I noticed that the shadows in the edges of my vision were growing bigger and bigger. I looked up to see them tower above me. "Oh," I said involuntarily. 

They crashed down upon me, and I was swallowed whole.

I bounced around for a while in something's stomach. Was I in the past or the present? Eventually I heard someone's voice. Multiple voices, actually. I couldn't see. Everything was numb. Everything was dark. Was I dying? Wait, was that Connor? Or Hank? I called out for them. No answer. 

What's happening to me? I tried listening to what the voices were saying. I caught words like "overdose" and "suicide". Did they know I was still here? Maybe they can get me out, if I'm loud enough.

I'm still here.

I'm alive.

Somebody save me.

They can't hear me, can they? Am I stuck here? It felt like my eyes were closed. Maybe I am stuck here. This is what I wanted, isn't it? What did I want again? I wanted Conan. Can he save me?

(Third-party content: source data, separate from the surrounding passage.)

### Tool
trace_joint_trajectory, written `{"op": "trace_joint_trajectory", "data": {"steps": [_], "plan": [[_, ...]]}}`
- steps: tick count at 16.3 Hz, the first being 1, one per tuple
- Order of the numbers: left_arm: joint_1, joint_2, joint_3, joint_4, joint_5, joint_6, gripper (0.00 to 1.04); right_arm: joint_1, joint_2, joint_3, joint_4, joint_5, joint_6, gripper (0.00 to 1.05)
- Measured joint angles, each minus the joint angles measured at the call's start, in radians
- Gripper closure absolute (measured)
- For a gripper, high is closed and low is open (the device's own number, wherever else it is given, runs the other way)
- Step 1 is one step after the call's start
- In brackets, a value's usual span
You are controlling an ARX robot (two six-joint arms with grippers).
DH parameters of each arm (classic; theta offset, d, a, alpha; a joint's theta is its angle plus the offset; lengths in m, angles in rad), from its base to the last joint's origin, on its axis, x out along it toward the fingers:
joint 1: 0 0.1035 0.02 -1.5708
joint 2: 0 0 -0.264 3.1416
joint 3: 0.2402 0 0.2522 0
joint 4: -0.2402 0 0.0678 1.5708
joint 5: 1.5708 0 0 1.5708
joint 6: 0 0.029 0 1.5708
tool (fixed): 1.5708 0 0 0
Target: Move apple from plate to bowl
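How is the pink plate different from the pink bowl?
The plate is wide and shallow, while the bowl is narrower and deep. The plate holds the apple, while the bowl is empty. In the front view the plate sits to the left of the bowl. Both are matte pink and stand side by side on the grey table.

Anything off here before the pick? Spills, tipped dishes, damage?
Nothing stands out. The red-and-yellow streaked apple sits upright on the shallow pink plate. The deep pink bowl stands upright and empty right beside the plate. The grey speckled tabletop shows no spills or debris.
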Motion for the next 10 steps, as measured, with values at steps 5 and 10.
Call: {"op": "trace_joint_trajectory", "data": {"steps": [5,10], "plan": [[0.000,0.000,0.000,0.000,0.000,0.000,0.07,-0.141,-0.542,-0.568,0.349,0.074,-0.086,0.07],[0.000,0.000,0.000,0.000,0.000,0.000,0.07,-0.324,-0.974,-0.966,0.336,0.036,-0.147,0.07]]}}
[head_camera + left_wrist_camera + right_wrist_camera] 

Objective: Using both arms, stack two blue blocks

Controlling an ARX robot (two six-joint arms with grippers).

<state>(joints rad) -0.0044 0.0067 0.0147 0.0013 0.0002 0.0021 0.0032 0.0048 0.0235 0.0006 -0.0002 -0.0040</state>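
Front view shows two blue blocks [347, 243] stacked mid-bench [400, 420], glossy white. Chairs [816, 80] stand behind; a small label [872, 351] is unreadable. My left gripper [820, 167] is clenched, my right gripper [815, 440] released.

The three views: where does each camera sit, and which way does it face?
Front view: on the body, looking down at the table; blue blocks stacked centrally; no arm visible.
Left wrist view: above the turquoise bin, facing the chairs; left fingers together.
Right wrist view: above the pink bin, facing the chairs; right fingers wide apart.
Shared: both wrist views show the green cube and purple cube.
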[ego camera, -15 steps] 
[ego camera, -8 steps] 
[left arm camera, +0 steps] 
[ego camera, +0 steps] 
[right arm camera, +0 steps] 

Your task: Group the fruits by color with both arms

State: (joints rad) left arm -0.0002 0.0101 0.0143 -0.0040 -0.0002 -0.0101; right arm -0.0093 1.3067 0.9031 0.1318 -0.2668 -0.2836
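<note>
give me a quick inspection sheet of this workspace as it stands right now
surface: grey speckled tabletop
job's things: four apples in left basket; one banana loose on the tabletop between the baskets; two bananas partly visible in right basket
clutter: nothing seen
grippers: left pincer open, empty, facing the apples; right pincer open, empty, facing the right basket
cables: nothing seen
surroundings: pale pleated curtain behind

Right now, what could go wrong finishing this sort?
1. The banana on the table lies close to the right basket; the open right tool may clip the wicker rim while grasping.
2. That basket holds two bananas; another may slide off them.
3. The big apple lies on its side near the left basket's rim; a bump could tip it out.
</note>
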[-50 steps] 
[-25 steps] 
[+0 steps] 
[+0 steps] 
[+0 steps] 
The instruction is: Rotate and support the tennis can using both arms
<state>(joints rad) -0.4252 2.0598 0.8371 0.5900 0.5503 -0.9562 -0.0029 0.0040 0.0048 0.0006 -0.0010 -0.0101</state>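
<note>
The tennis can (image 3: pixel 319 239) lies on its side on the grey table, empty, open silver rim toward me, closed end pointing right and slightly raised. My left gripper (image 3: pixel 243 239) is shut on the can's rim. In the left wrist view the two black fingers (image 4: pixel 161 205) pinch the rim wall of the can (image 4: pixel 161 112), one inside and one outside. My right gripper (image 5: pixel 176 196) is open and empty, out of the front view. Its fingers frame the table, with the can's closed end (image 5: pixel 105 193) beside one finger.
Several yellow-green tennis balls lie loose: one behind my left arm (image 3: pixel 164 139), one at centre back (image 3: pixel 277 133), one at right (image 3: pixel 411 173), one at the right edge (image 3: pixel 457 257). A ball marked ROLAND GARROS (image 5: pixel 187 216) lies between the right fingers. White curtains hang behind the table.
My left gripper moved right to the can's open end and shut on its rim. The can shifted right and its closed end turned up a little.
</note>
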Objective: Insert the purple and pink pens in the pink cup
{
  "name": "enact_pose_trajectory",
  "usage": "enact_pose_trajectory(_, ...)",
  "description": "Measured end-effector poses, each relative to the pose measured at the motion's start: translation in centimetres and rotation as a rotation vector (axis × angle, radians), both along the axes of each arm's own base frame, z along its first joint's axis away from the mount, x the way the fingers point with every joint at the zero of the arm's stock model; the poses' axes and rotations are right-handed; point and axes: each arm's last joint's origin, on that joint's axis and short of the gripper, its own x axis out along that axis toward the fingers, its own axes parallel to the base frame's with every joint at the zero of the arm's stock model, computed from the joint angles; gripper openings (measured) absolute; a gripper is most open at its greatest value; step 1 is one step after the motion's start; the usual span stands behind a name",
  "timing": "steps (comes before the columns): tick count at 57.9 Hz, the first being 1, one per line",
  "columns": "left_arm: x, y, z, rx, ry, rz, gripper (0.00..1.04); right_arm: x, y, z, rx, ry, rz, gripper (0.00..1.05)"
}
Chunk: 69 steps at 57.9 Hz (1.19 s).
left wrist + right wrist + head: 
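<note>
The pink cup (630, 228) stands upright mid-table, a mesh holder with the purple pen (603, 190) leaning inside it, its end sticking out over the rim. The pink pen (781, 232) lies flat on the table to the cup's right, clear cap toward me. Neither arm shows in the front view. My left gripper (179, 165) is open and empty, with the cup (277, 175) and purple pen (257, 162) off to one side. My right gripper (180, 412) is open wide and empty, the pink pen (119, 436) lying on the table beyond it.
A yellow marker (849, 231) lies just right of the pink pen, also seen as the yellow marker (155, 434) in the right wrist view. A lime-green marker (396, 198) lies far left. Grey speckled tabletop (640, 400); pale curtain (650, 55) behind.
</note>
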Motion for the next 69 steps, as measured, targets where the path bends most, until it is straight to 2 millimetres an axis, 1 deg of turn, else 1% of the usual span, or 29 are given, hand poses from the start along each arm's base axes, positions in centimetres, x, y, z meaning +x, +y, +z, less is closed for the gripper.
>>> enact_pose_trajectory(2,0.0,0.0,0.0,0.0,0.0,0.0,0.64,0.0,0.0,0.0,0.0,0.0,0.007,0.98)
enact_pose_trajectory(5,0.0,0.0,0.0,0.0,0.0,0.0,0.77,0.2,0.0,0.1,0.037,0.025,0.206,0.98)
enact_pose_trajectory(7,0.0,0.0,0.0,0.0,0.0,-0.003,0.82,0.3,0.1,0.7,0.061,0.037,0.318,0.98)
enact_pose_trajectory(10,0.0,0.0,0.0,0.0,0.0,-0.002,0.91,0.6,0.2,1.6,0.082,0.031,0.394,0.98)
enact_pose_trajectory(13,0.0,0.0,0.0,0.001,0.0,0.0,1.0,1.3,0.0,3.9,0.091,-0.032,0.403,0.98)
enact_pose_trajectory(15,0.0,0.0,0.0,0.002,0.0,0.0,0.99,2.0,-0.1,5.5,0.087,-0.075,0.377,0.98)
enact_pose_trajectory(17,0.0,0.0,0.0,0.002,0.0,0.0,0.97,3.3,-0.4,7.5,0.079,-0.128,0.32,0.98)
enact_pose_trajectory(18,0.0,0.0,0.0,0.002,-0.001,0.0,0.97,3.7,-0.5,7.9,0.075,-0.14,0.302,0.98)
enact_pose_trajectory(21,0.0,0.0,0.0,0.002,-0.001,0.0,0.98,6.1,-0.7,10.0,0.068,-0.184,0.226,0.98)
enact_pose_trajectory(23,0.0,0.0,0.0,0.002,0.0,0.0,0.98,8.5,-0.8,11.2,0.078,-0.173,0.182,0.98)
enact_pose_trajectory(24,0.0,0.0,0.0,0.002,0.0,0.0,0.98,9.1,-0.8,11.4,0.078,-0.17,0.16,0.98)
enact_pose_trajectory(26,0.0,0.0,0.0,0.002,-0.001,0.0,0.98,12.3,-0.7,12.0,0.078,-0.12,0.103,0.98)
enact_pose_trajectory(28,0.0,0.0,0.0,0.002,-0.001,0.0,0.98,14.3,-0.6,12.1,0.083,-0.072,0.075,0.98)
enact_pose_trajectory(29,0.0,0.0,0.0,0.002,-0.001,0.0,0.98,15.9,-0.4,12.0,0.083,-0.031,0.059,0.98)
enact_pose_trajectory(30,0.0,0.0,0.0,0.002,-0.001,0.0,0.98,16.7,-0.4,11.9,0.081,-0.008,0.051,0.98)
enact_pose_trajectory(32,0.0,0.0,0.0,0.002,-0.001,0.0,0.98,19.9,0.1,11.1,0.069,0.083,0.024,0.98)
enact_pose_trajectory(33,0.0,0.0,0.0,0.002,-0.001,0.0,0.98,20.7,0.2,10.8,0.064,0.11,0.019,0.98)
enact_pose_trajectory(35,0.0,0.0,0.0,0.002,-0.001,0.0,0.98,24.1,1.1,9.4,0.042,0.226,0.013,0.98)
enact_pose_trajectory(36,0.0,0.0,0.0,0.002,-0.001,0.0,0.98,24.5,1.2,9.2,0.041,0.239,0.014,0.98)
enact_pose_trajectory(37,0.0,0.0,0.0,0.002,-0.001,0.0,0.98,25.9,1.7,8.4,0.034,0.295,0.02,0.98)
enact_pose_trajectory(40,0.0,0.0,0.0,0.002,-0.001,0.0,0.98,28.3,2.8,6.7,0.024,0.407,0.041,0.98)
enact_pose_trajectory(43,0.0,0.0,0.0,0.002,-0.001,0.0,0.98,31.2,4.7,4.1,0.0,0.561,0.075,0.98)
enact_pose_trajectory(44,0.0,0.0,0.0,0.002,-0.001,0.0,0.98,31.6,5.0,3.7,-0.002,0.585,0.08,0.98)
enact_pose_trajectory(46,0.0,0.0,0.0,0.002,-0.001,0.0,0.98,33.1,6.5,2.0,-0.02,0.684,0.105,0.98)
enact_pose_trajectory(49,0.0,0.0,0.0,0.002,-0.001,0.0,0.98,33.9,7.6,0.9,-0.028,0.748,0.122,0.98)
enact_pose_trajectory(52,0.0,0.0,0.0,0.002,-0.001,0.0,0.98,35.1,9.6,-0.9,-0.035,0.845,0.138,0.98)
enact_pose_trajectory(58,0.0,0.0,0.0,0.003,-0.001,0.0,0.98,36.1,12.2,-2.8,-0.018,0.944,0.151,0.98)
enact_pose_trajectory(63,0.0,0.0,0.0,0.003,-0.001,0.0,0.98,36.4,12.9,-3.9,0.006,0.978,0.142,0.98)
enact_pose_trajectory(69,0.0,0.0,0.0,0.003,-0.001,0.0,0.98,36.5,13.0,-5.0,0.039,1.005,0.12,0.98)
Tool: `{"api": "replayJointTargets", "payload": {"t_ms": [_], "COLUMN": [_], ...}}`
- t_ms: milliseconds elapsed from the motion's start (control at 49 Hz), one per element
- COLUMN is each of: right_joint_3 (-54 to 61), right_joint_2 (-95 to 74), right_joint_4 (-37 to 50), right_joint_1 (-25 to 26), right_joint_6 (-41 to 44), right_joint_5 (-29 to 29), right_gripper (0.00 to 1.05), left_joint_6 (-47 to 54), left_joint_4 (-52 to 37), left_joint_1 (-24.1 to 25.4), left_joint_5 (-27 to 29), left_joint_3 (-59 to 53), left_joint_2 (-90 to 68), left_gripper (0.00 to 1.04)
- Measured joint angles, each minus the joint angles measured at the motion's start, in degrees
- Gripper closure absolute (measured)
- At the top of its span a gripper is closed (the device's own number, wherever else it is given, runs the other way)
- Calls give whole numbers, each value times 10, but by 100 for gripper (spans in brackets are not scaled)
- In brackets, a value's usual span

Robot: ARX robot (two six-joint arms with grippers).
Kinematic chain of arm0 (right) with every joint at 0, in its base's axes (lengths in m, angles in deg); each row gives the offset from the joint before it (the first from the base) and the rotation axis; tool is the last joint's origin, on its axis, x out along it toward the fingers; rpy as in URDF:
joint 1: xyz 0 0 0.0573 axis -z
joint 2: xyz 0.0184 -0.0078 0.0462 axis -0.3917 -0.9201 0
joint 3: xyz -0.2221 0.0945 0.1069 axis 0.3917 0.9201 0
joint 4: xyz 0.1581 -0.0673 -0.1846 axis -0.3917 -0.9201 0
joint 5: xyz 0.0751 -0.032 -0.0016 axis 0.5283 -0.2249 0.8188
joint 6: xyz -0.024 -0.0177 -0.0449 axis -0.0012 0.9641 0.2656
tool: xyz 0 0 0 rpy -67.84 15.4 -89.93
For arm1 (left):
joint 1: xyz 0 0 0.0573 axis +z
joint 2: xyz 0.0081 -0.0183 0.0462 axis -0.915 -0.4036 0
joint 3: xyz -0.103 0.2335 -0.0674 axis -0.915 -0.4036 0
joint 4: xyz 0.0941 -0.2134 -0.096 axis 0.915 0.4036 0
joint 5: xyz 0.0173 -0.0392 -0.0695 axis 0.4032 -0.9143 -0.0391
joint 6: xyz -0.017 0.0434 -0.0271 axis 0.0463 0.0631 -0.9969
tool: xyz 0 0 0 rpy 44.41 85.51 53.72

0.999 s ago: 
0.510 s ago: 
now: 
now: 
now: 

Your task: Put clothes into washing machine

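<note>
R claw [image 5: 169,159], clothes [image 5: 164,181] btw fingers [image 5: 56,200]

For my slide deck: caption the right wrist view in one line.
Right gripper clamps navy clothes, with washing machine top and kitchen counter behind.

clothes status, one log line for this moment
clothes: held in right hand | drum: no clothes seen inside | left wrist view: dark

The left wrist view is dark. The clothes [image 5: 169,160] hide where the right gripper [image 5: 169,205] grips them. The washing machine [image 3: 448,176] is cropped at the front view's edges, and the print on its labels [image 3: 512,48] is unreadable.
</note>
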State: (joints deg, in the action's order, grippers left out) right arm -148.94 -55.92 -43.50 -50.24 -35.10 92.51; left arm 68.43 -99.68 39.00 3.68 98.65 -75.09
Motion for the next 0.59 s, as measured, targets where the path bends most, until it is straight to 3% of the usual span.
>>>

Conan. Oh God, I can't leave Conan behind. I need him. I have to get back for him. Words like "pulse" and "breathing" caught my ears.

Something jolted through me. Ouch, that hurt. It felt like a shock. Another ran through my arms, my legs. I could feel them again. One last bolt of lightning struck me, it hit my head and trickled quickly down to my feet. Am I coming back yet? Something white hits my eyes, and I sit up in a hospital bed, beads of sweat tracing my forehead. 

"Conan!" I shouted, cold . "I'm here, Gavin." I looked into Conan's water blue eyes, and felt his hand on my shoulder. I started crying, and put my hand around his arm. "I missed you."